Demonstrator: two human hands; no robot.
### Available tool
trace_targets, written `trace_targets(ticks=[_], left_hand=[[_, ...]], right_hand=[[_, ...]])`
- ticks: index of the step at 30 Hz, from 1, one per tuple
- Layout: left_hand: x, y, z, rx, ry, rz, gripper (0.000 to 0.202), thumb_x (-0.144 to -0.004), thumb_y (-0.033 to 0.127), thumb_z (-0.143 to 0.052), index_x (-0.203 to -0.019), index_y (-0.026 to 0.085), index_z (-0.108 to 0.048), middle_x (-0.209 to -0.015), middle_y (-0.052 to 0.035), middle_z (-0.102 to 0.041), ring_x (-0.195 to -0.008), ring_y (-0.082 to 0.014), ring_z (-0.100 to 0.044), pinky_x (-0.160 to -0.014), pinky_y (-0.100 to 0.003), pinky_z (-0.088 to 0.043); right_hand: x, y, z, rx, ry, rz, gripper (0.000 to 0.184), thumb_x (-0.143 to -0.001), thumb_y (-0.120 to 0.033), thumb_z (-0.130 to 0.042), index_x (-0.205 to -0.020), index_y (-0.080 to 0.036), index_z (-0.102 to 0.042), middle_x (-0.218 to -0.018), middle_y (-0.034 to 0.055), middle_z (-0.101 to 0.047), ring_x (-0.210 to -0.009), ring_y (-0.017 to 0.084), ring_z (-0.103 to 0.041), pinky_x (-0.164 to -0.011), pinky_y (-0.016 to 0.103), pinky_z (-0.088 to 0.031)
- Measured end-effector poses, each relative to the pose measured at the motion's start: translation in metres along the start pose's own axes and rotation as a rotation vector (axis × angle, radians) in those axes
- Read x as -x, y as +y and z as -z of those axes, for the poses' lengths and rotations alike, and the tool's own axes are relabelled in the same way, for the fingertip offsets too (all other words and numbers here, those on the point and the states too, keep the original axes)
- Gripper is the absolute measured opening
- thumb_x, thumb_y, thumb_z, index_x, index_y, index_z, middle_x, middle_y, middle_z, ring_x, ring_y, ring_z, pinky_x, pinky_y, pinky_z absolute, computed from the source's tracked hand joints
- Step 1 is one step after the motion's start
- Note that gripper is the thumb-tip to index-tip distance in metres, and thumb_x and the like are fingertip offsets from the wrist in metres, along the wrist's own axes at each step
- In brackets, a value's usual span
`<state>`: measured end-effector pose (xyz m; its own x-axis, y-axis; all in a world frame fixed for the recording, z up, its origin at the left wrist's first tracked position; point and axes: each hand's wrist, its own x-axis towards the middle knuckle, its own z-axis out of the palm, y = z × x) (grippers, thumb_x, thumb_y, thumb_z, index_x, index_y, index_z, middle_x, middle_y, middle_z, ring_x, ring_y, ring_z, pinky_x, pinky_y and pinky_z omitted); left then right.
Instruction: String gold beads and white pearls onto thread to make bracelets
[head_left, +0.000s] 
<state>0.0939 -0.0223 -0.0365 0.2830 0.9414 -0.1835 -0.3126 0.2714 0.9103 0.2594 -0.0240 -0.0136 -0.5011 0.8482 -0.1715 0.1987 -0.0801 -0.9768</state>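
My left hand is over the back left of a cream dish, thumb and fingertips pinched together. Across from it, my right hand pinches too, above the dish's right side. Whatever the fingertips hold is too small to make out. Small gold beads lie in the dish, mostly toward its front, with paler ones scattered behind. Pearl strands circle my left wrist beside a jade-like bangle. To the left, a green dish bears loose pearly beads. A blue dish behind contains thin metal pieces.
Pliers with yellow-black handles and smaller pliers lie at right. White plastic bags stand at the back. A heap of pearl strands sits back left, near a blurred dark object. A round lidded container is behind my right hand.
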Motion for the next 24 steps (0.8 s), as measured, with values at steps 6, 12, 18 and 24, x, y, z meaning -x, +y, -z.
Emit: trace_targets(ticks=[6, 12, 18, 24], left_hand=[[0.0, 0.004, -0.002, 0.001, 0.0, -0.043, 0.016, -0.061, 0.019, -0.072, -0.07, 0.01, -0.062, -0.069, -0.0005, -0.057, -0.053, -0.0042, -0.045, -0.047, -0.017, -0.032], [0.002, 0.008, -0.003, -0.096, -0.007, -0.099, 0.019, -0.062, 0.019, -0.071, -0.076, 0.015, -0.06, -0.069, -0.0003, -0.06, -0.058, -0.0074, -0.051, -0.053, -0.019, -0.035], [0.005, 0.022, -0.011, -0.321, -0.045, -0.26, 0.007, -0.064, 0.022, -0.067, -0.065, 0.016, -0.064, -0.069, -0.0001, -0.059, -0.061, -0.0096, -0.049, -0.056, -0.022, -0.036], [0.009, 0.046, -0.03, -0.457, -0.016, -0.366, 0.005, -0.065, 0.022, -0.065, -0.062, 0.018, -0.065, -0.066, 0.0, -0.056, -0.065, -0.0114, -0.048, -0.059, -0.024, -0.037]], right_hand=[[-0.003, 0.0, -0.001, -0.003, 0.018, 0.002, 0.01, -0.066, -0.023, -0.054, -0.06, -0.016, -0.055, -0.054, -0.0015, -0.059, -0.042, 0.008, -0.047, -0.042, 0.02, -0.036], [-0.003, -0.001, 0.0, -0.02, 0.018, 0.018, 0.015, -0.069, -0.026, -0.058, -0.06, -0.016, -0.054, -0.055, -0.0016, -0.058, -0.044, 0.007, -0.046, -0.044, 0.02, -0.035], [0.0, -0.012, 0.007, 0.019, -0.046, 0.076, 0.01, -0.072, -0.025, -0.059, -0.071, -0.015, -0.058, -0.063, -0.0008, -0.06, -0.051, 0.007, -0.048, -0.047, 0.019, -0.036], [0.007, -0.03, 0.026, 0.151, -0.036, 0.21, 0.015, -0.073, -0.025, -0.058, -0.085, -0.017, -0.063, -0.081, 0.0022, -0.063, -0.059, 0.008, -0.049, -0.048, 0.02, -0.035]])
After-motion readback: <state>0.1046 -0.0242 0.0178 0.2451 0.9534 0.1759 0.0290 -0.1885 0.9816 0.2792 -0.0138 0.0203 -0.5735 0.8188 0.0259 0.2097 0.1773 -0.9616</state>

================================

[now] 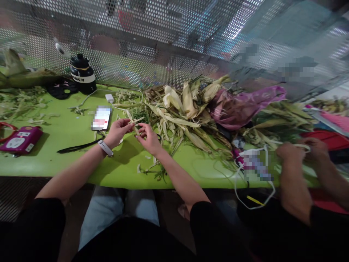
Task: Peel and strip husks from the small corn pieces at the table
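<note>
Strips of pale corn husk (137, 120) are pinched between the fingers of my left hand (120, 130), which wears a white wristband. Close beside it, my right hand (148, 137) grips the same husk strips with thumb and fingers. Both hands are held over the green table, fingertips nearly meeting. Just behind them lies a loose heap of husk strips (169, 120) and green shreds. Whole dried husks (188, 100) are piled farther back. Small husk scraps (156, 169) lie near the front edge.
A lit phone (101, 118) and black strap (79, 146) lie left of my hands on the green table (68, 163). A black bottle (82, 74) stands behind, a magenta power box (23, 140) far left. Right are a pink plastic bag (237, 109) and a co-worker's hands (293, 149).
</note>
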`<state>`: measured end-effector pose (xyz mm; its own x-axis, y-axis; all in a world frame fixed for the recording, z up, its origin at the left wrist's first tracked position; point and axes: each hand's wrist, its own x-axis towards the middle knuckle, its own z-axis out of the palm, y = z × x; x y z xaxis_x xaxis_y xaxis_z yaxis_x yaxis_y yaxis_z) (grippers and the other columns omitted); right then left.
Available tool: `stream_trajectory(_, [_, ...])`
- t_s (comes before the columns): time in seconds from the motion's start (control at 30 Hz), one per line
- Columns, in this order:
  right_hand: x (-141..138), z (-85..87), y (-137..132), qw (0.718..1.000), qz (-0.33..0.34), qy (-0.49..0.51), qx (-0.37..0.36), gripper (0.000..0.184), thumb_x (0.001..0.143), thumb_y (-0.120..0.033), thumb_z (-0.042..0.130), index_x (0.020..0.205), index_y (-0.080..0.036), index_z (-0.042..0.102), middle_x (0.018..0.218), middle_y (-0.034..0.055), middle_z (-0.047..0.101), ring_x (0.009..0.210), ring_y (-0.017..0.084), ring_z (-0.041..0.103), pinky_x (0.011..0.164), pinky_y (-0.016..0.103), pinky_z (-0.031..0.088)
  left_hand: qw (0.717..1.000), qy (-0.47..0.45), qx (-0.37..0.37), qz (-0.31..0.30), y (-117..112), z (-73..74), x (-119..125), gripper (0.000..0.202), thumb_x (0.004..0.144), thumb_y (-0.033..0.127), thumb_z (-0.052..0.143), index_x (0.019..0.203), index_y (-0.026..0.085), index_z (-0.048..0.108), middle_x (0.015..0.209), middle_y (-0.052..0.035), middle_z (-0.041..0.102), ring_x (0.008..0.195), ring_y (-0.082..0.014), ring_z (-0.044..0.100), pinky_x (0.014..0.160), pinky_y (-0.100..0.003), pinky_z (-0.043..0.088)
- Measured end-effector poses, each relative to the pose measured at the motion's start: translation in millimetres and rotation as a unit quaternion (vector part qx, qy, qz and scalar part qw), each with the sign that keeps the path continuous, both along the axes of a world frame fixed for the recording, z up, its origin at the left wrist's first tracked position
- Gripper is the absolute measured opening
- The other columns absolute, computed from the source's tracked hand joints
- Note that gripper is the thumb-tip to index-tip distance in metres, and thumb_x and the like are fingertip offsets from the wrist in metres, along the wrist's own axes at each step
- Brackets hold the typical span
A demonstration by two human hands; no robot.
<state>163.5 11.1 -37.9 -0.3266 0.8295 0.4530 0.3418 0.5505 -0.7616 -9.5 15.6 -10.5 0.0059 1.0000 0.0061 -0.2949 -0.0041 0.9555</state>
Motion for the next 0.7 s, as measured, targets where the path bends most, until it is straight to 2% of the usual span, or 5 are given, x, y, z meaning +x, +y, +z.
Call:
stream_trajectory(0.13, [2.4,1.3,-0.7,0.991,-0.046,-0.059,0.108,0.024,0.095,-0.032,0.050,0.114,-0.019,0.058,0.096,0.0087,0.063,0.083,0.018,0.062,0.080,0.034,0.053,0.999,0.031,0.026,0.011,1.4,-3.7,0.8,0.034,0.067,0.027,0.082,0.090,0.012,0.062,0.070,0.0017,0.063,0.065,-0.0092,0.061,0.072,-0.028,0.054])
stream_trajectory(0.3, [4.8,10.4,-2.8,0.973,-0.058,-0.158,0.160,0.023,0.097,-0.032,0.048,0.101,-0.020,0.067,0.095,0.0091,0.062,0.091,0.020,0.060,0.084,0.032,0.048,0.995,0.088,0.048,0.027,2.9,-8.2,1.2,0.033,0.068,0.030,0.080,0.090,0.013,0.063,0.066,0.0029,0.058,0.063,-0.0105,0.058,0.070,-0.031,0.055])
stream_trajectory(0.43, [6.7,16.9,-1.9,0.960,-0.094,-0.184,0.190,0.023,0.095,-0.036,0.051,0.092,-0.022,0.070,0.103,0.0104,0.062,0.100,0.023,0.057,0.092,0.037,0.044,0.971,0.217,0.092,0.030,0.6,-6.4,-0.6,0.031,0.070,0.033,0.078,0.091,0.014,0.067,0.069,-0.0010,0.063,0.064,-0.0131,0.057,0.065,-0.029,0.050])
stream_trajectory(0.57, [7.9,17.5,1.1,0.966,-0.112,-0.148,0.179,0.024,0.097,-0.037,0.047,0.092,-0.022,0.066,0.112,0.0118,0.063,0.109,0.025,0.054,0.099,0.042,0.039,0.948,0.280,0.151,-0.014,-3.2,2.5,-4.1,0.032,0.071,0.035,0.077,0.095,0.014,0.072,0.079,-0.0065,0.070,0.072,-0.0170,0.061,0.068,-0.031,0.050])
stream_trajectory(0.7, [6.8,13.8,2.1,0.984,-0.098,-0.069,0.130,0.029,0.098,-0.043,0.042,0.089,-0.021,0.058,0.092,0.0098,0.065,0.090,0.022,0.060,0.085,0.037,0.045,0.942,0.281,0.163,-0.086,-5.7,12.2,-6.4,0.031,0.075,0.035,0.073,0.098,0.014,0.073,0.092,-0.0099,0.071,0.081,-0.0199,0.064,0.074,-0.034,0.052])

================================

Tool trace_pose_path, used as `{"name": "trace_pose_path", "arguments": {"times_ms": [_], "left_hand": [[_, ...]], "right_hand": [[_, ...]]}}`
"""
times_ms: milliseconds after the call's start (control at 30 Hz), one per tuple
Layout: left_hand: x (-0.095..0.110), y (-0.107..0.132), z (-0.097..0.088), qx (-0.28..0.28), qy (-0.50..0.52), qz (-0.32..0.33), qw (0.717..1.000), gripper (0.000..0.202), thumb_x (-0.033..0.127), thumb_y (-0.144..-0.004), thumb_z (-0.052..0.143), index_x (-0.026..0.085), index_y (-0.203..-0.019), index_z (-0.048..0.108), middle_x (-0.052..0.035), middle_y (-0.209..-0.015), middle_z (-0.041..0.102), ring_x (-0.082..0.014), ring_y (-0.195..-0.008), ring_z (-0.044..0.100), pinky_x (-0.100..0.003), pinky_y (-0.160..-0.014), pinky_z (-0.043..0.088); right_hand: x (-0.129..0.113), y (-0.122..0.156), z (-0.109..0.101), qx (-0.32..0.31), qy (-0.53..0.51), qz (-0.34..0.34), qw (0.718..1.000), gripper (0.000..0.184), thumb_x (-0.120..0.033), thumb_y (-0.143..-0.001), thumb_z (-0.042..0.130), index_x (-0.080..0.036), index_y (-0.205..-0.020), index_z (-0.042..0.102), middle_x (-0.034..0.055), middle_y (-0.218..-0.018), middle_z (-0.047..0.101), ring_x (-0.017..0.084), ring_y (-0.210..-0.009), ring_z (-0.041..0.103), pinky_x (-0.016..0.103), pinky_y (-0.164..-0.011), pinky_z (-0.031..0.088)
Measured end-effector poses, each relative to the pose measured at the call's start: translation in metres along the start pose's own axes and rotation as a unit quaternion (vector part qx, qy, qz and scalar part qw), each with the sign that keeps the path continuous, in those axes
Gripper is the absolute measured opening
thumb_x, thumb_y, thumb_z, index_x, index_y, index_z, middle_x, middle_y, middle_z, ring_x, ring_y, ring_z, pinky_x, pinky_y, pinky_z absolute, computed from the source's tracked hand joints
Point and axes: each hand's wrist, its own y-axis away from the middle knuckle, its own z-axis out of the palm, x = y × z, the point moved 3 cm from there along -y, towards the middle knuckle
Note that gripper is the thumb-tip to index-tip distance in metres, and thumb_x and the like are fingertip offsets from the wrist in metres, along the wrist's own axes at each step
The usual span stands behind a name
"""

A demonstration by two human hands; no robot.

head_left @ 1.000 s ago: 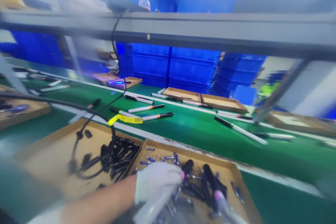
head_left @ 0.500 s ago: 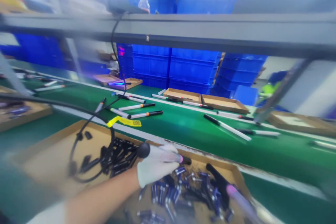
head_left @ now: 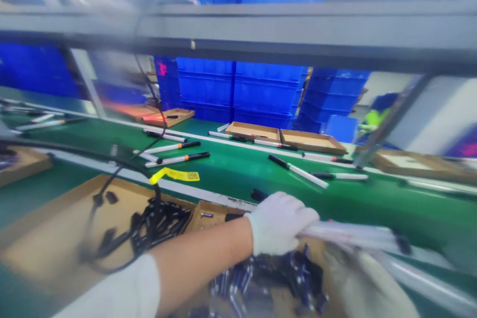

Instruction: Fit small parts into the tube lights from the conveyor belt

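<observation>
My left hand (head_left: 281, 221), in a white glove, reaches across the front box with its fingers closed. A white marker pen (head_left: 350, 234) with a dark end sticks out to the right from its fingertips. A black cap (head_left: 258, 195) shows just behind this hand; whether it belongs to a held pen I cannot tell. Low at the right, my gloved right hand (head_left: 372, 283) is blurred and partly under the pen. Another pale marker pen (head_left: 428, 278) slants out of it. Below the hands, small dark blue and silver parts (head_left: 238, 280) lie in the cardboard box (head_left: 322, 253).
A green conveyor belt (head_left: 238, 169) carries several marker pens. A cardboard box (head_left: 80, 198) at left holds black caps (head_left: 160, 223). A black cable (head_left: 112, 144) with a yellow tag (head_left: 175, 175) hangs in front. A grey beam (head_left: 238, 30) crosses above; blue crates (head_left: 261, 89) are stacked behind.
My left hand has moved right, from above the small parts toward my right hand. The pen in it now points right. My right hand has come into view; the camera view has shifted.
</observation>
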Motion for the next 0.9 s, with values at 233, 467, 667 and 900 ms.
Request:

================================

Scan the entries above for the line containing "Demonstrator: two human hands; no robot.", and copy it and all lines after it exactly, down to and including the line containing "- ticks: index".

Demonstrator: two human hands; no robot.
### Available tool
trace_targets, written `trace_targets(ticks=[_], left_hand=[[_, ...]], right_hand=[[_, ...]])`
- ticks: index of the step at 30 Hz, from 1, one per tuple

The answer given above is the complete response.